All truck traffic passes through there, but it's difficult to see if inspections are taking place.
CNN contacted the Ministry of Foreign Affairs and provincial officials in Liaoning, where Dandong is located, to ask how inspections were being conducted. Both declined to provide details.
CNN followed the trucks to a loading yard, and watched as Chinese goods were placed on board, ready to be shipped back across the river. No one at the yard would speak with us, and a security guard blocked us from filming.
The Chinese say inspections are effective, but CNN couldn't independently verify that.

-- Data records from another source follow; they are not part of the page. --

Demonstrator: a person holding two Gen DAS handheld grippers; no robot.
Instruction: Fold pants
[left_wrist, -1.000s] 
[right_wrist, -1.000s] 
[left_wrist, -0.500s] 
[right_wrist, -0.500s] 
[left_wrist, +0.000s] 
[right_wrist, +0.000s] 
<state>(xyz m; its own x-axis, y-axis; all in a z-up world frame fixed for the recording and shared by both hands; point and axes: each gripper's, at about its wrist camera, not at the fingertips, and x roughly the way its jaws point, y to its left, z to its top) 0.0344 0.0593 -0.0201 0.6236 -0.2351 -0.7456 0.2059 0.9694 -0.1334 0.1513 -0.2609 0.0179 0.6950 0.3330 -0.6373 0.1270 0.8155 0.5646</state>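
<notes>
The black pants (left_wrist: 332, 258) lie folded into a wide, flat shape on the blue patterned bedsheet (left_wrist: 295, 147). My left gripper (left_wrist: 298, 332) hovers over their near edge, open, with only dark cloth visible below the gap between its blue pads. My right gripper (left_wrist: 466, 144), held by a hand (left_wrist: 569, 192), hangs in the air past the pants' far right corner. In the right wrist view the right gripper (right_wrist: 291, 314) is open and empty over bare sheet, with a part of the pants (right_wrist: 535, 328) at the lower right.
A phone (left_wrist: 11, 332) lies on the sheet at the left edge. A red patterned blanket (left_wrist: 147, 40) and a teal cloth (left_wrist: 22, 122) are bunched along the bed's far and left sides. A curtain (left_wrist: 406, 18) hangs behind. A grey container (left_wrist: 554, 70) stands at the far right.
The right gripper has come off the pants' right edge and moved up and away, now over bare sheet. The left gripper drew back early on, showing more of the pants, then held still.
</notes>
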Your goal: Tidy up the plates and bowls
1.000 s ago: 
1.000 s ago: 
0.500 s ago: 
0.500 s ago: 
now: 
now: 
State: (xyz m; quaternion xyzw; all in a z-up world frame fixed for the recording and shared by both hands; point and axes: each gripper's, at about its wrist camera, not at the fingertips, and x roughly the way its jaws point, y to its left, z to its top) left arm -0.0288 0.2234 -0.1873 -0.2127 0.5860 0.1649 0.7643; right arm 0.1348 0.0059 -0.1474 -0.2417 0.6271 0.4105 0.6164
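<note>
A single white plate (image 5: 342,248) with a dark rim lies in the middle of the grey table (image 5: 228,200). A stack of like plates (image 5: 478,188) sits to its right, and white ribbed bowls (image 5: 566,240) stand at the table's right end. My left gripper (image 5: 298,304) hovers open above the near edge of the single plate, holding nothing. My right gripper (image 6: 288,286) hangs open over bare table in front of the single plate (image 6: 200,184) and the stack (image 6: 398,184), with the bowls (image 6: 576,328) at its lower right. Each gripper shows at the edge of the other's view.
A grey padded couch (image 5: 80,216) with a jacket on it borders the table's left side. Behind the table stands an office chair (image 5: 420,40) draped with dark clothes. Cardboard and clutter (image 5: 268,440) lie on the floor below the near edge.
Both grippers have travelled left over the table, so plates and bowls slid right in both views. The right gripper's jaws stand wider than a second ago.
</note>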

At a land border southwest of Dandong's Friendship Bridge, we watched as a dozen or so North Koreans toiled in an empty field.
Hunger and poverty remain chronic, as the Kim regime can't or won't provide supplies to its people. Sensing a business opportunity, smugglers fill the gap.
Smuggler doesn't fear sanctions
One such man met us at night, in secret, along the border. He's a Chinese citizen but would not give his name because he illegally smuggles goods into North Korea nearly every day.
He tells us he deals in basic living supplies, focusing on basic grains and car parts. For him, the sanctions don't mean much but he says for other smugglers he works with the added restrictions are good for business.
"The North Koreans have to buy lots of goods from us because there are fewer legal shipments through the border, so they buy more from us," said the smuggler.
He says since the latest sanctions began, there's been more requests from North Koreans for industrial chemicals and steel. He has no idea what they're used for, but he knows who's buying them.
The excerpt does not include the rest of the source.